The only difference is the charging methods and the investment options.
The stakeholder pension has a defined charging process that is particulary suited to those closer to retirement. When over 20 years, many personal pensions start to offer lower charges. With the main providers personal pensions also offering the stakeholder funds within them at no extra charge, there is often no reason to go with a stakeholder pension now.I am an Independent Financial Adviser (IFA). The comments I make are just my opinion and are for discussion purposes only. They are not financial advice and you should not treat them as such. If you feel an area discussed may be relevant to you, then please seek advice from an Independent Financial Adviser local to you.0 -
The basic point about stakeholders is that
1)Their charges are capped at 1.5% (IIRC 1% after 10 years)

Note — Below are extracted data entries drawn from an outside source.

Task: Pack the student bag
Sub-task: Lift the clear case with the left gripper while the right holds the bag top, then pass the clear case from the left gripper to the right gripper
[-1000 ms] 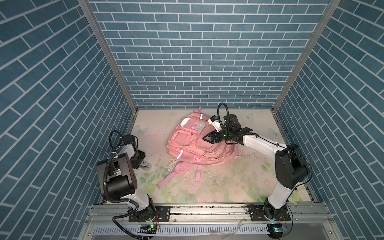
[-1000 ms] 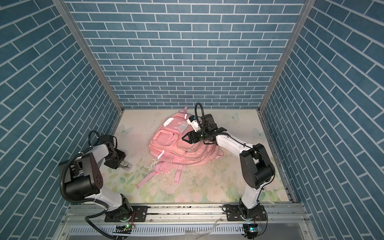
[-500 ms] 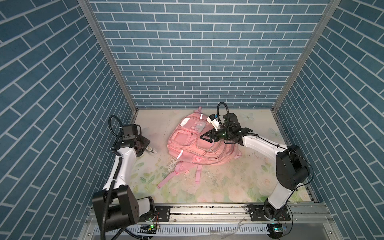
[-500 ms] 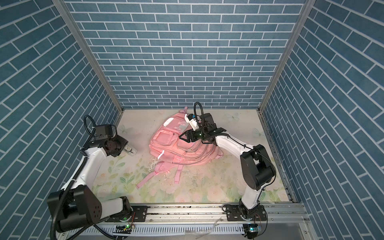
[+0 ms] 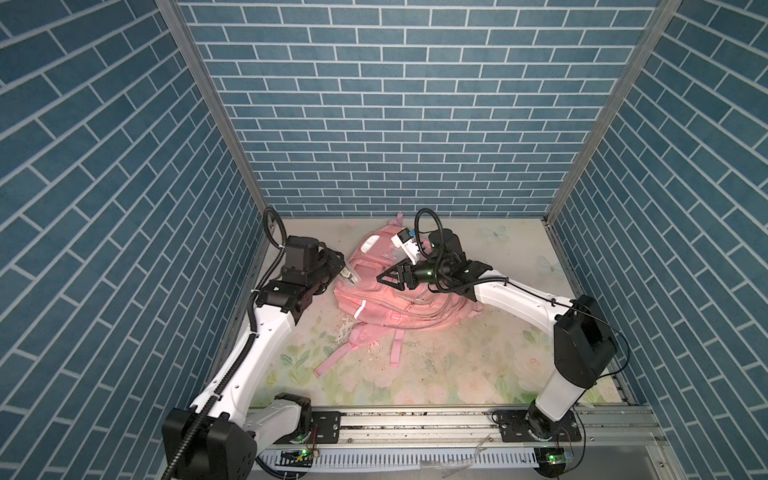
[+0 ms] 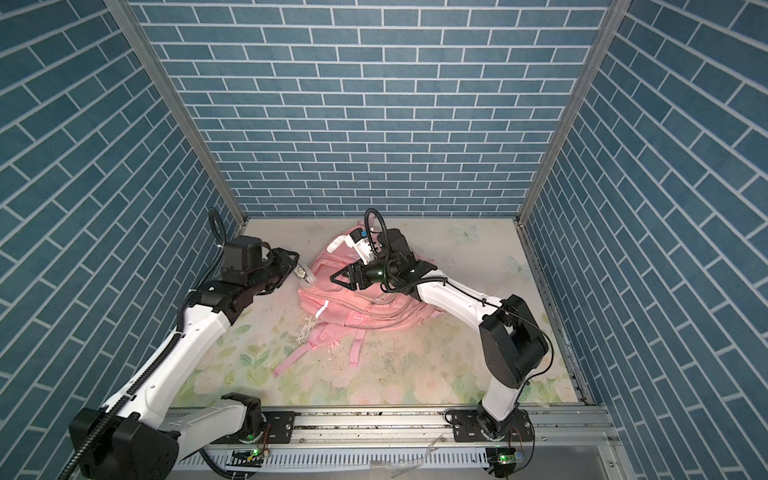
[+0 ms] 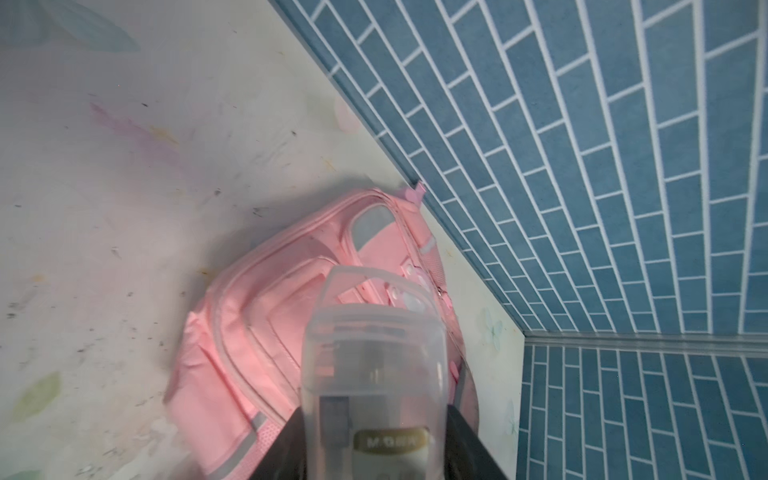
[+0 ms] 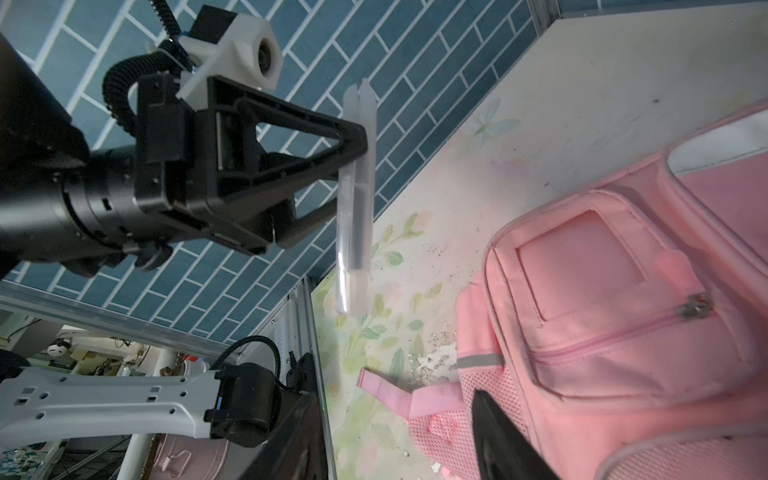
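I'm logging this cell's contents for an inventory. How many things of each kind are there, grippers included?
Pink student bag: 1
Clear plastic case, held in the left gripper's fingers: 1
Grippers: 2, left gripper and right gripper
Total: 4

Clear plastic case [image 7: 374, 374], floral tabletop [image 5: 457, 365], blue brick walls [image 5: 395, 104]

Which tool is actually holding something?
The left tool: it is shut on a clear plastic case. The right tool is open and empty, over the student bag.
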### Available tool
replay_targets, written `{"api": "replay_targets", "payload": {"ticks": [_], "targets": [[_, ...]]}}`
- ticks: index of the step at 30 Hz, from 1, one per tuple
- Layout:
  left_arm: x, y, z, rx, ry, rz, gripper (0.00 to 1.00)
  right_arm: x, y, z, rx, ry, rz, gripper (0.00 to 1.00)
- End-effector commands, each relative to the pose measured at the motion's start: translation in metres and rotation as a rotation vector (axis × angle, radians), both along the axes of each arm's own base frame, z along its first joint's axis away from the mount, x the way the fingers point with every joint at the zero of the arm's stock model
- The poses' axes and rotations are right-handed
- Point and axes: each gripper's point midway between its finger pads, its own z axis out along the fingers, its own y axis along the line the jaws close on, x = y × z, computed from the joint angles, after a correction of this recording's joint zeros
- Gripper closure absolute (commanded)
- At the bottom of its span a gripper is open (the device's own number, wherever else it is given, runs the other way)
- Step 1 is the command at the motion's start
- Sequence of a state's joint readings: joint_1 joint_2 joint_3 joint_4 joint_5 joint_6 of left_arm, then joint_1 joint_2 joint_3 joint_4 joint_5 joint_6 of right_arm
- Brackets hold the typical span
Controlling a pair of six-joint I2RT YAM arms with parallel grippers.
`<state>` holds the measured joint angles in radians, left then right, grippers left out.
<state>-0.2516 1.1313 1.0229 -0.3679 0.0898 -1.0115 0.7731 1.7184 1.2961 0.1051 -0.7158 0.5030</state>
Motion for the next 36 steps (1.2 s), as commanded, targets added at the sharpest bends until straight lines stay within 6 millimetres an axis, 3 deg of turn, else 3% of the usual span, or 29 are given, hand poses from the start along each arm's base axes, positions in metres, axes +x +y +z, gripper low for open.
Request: {"api": "replay_targets", "payload": {"ticks": [1,8,21,24,25,32,36], "targets": [[0.007,-0.016,0.019,-0.041,-0.084,0.008,0.57,0.002,0.010,0.017,0.064,0.015,-0.031,0.41],[0.003,-0.057,0.013,-0.059,-0.087,-0.084,0.57,0.004,0.015,0.011,0.054,0.048,-0.058,0.47],[0.001,-0.068,0.007,-0.056,-0.084,-0.118,0.52,-0.002,0.024,-0.002,0.034,0.083,-0.036,0.77],[0.002,-0.066,0.014,-0.016,-0.134,-0.138,0.30,-0.002,0.022,-0.001,0.035,0.075,-0.039,0.83],[0.001,-0.064,0.021,0.006,-0.168,-0.138,0.14,-0.002,0.021,0.000,0.036,0.067,-0.043,0.84],[0.005,-0.055,0.069,0.229,-0.337,-0.195,0.12,0.005,-0.007,-0.005,-0.031,0.044,-0.114,0.87],[0.014,-0.058,0.058,0.332,-0.287,-0.240,0.12,0.022,-0.046,-0.011,-0.040,0.059,-0.226,0.87]]}}
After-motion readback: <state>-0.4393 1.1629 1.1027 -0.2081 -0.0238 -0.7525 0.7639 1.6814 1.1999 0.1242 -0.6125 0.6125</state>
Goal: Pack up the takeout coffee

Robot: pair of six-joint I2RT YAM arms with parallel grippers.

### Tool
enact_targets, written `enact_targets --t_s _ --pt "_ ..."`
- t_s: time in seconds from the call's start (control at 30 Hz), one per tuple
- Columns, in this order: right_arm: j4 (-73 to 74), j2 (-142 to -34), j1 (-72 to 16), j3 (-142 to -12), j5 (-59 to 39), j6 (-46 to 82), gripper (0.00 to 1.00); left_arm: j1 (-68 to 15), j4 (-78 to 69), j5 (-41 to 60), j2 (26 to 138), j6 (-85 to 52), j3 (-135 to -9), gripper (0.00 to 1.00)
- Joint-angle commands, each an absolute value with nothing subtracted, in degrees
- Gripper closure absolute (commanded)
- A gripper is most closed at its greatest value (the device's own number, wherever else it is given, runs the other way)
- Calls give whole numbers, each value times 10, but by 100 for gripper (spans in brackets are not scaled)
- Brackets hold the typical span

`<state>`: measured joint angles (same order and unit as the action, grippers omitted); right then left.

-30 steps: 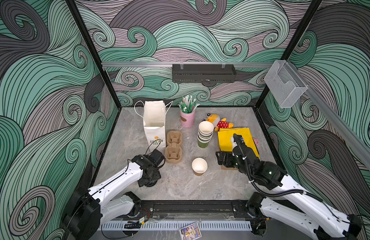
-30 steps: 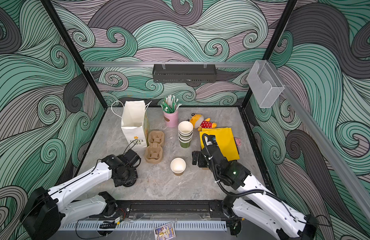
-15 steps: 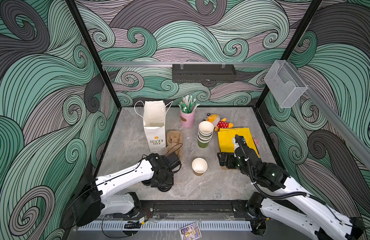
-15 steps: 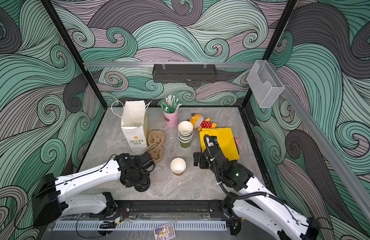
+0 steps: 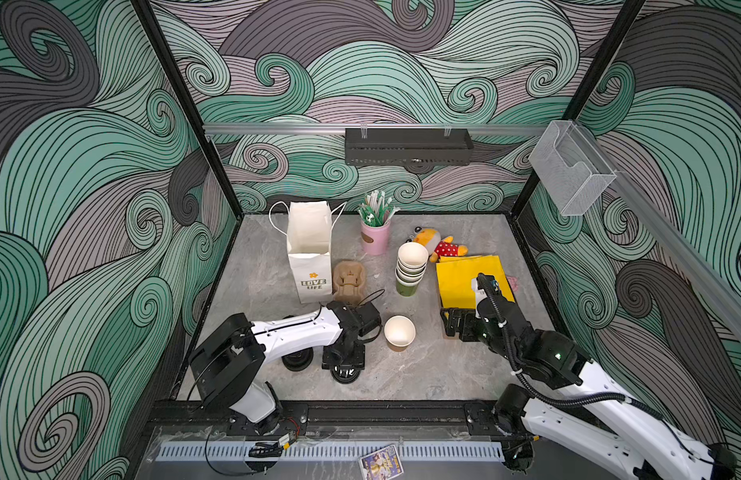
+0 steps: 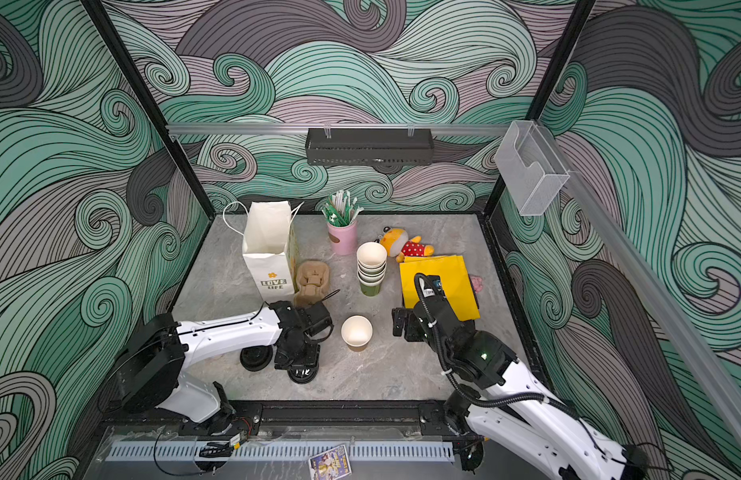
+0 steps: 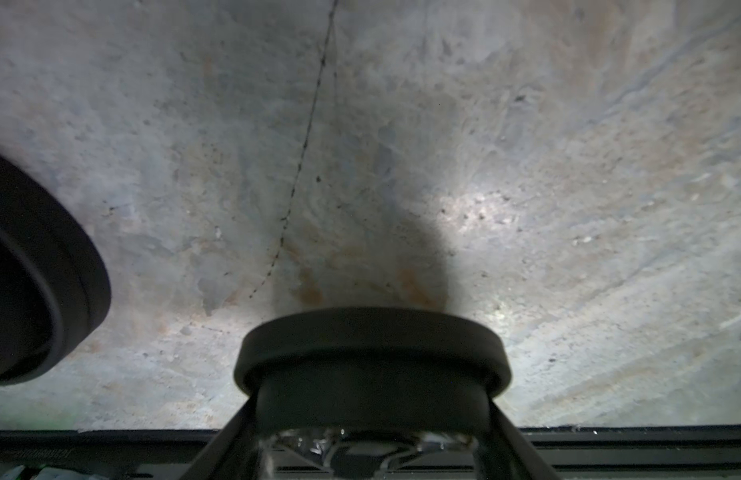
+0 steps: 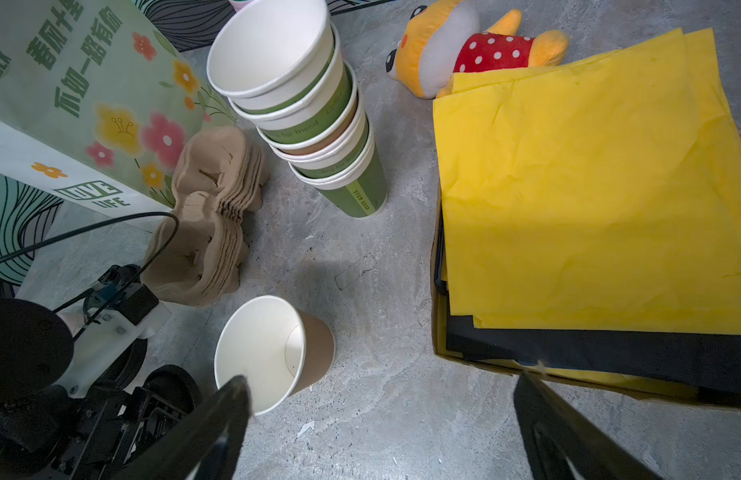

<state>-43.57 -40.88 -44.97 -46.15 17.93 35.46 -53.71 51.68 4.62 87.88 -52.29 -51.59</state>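
Noting the pose: my left pincer points down near the front of the desk, clenched on a black lid. The wrist view shows the lid lying flat between both fingers, its rim facing away from the camera. I cannot tell whether the lid rests on the desk or hangs just above it. A second lid lies on the desk just beside it, partly under my left arm. The brown cup stands upright between my two pincers, mouth open with the white inside showing. It is near the held lid but apart from it. The only green cups in view are nested in the stack, which stands behind the brown cup, toward the back. My right pincer is released, jaws spread wide and low over the desk. It sits right of the brown cup; both top views show a gap between them. Its other finger is close to the front corner of the yellow paper. The bag stands upright and open at back left, with the carriers just beside it. The straw cup and the toy are at the back.
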Motion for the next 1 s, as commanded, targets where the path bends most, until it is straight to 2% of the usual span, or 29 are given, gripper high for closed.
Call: enact_targets --t_s 0.0,0.37,0.53,0.67,0.83,0.97 --pt "-447 -414 -446 -477 186 351 1 -539 496 51 882 -529 -516 31" --pt "-464 -433 -447 -504 163 332 2 -535 508 18 819 -548 -506 18" --pt "-475 -458 -447 -529 131 309 3 -519 514 -12 732 -554 -506 16" --pt "-478 -505 -454 -561 66 288 9 -467 519 -38 659 -550 -502 17" --pt "-483 -619 -565 -616 50 267 12 -371 493 -122 507 -559 -468 18" --pt "-471 -723 -662 -666 70 266 12 -291 464 -126 403 -539 -436 18"
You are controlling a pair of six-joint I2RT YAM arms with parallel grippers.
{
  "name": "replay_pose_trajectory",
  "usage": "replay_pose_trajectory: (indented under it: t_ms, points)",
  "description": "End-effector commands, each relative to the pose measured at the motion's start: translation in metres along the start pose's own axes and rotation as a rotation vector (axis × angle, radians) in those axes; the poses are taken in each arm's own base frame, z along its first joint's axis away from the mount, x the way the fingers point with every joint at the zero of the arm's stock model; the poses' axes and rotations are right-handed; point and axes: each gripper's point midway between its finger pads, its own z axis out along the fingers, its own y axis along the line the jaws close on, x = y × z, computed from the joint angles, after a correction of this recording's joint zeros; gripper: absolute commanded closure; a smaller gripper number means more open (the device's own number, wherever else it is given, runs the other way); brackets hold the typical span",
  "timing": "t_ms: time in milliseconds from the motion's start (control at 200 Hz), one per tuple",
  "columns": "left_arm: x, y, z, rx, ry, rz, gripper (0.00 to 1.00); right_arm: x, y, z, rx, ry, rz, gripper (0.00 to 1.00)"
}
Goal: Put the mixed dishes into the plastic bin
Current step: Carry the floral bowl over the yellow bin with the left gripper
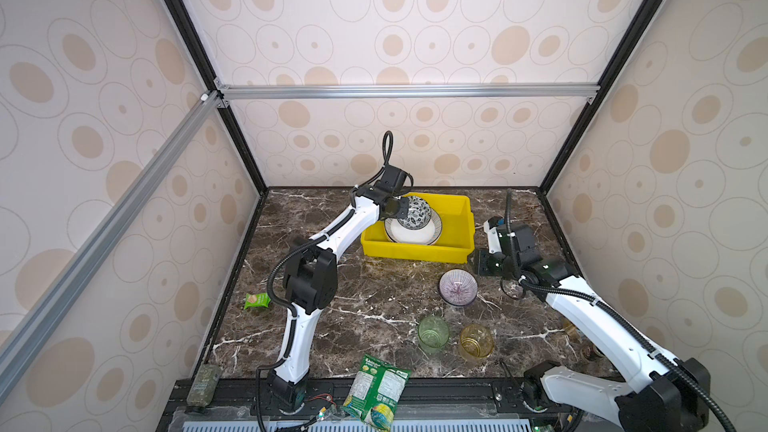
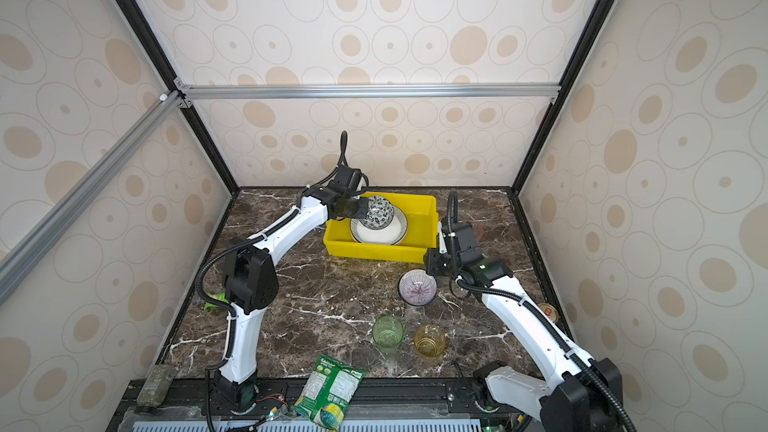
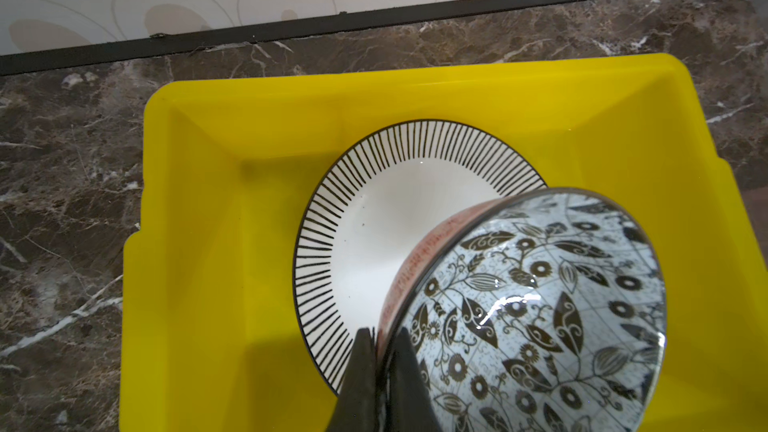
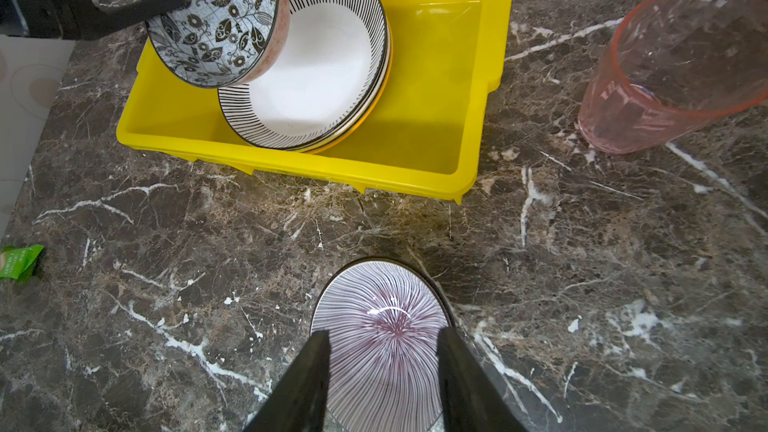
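The left gripper (image 3: 380, 334) is clamped on the rim of the floral bowl (image 3: 532, 305), one finger inside the wall and one outside. It holds the bowl tilted in the air, mouth turned sideways, over the left half of the yellow bin (image 1: 415, 253). In both top views the bowl hangs above the black-striped plate (image 1: 415, 234), which lies inside the bin toward its left end. The wrist views do not settle whether bowl and plate touch. From the right wrist camera, the edges of more plates show under the striped one, the lowest with an orange rim. The right half of the bin floor is bare yellow.

The right gripper (image 4: 382, 336) stands with its jaws apart and nothing gripped. Its two dark fingers (image 4: 316, 367) hover over the purple-striped bowl (image 4: 386, 305). One finger is over the bowl's inside and the other at its rim; contact cannot be told. That bowl sits upright on the marble table (image 1: 374, 297), just off the bin's near right corner, on the side toward the arm bases.

Farther out from the bin on that same near side stand the green tumbler (image 1: 433, 333) and the amber tumbler (image 1: 476, 342), upright and side by side. The pink tumbler (image 4: 673, 68) stands beyond the bin's right end. A small green packet (image 1: 257, 300) lies well off the bin's left, and a large snack packet (image 1: 376, 392) lies at the table's near edge.
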Motion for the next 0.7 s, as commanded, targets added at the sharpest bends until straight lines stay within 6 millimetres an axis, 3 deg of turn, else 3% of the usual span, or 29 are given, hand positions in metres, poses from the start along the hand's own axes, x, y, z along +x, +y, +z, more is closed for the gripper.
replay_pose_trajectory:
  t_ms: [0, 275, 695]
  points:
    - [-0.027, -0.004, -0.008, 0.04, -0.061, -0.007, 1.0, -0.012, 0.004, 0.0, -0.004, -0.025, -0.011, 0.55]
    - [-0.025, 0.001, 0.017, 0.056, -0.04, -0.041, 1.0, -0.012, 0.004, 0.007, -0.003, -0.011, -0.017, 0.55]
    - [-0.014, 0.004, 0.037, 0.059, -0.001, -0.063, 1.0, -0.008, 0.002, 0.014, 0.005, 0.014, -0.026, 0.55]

2)You can transfer the money out any time and cannot be charged an exit penalty if you decide to leave (possibly excepting if you are in a With profits fund)
3) You can vary or stop contributions at any time without incurring any penalties.
BUT
Because the providers cannot make any money selling these pensions, some of them have made them unattractive by only offering very basic funds to invest in.
All the best funds are kept for their personal pension or SIPP products and the stakeholder normally doesn't offer access to the better external funds now commonly available in the personal pension product.
However it is possible to put together a reasonable stakeholder pension I believe, providing you're willing to do a bit of work hunting around the companies and finding out what they offer. If you pay a fee, an IFA would probably do this for you.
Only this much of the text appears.